And besides, it all ended up being so worth it. I seated myself on the balcony of the café looking out over the vista that is Bariloche, for a moment absolutely overcome by the beauty of it all. I ordered my hot chocolate and waffles with berries, then sat soaking in the sun until the waiter promptly brought out this:


So happy!!!
Something to note about the above fare is that 1). Bariloche was originally founded by the Suisse, and given this background is actually famous for its Swedish chocolate. Therefore the hot chocolate shown in this picture is not the Swiss Miss powdery stuff with the petroleum based marshmallows. No this was the real deal, melted chocolate with just a hint of spice, not unlike in the movie Chocolat and how I always dreamed it would taste. 2). Argentines do not believe in breakfast, waffles in the afternoon being a testament to this. Nonetheless, it was still the best breakfast I had ever had in Argentina regardless of its afternoon tardiness and may compete with Waffle Brothers for the best of all time (sorry Illinois). The fresh raspberries and cream nearly made me cry as I sipped my hot cocoa and looked out over the scenery. It was one of the happiest moments of my life.

A first day well spent, I (naturally) hitchhiked back down to the bus station then rode back the short trip to the city center and my hostel as the sun set, sending orange and pink hues into the sky. I was near to heaven.

Day two I decided to splurge on an organized excursion to see parts of Nahui Huapi national park that otherwise would have been inaccessible to me, while also seeing the landscape in one of the best ways possible: by boat.




I purchased my ticket for a full day tour across the lake and into a more remote location of the park that featured a beautiful waterfall and a hike to a glacier lake. Unfortunately the day was considerably colder as the wind had whipped up overnight and persisted throughout the day, though the sun still shown overhead. I would also soon discover that not unlike cruising, boating excursions are very appealing to older tourists. One elderly couple entertained me quite immensely while we were preparing to cast off from the dock. They, like me, were insistent on riding on the top deck, regardless of the blustering, chilly wind.
Adorable!
To combat this, the two were all bundled up to the point where the gentleman was only showing his eyes which were peeking out from under hoods, hats, scarves, and headbands.

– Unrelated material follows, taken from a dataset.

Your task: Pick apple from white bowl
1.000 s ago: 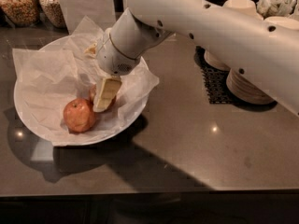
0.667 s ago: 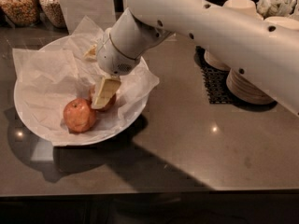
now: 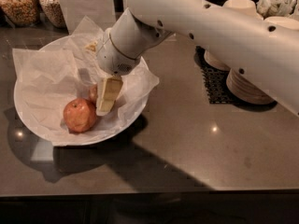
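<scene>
The wide white bowl [image 3: 28, 115], lined with crumpled white paper, sits at the left of the dark counter. A paler orange-red speckled apple [image 3: 79, 115] lies at its front. Just behind it a small patch of a deeper red apple [image 3: 93, 93] shows, mostly hidden by my gripper. My gripper [image 3: 105, 104] reaches down into the bowl from the big white arm, right beside that red patch and just right of the speckled apple. I cannot tell whether it touches either apple.
Stacks of beige paper bowls [image 3: 247, 85] stand on a black mat [image 3: 212, 85] at the right. Two glass jars [image 3: 21, 3] of food stand at the back left, with a white box [image 3: 86, 3] behind the bowl. The counter's front edge runs along the bottom.
</scene>
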### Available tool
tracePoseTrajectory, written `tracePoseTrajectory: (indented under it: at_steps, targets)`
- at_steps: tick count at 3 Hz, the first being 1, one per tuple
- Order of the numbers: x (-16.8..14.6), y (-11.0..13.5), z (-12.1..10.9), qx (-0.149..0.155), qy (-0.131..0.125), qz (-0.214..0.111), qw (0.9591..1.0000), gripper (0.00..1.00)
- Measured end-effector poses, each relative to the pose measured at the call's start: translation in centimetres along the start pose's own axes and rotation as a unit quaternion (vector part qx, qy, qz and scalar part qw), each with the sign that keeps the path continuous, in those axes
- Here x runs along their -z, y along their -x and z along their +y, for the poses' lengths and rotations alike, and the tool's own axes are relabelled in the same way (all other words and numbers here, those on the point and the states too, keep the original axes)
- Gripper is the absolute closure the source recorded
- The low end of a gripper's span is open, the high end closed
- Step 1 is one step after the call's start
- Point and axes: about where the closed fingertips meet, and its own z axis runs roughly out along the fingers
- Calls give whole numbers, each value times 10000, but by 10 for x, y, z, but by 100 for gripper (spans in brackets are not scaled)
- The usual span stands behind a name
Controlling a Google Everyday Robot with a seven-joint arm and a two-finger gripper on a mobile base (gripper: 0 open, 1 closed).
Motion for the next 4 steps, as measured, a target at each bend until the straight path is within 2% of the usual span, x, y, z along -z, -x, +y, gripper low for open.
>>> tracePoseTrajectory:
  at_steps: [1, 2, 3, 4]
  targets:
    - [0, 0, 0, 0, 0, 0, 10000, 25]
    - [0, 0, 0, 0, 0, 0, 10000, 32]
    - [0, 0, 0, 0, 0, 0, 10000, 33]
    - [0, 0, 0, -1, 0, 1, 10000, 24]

He was insistent though to put on his sunglasses, which were stubbornly resisting his attempts to fix them securely on his ears, ears that had disappeared under layers of fleece and wool. His giggling wife offered to help him and the two broke into fits of laughter when he disappeared behind the darkened shades to become basically a puffy body of winter wear with no human features to speak of. I hope they didn’t notice the quick picture I took of them, but I found their mannerisms to be not only funny, but adorable. After countless years, they still laughed at one another, and I found my mind wandering to Ryan who (I was later to find out) had just survived a terrifying bus trip through the Peruvian Andes. (You can ask him about that when you meet him).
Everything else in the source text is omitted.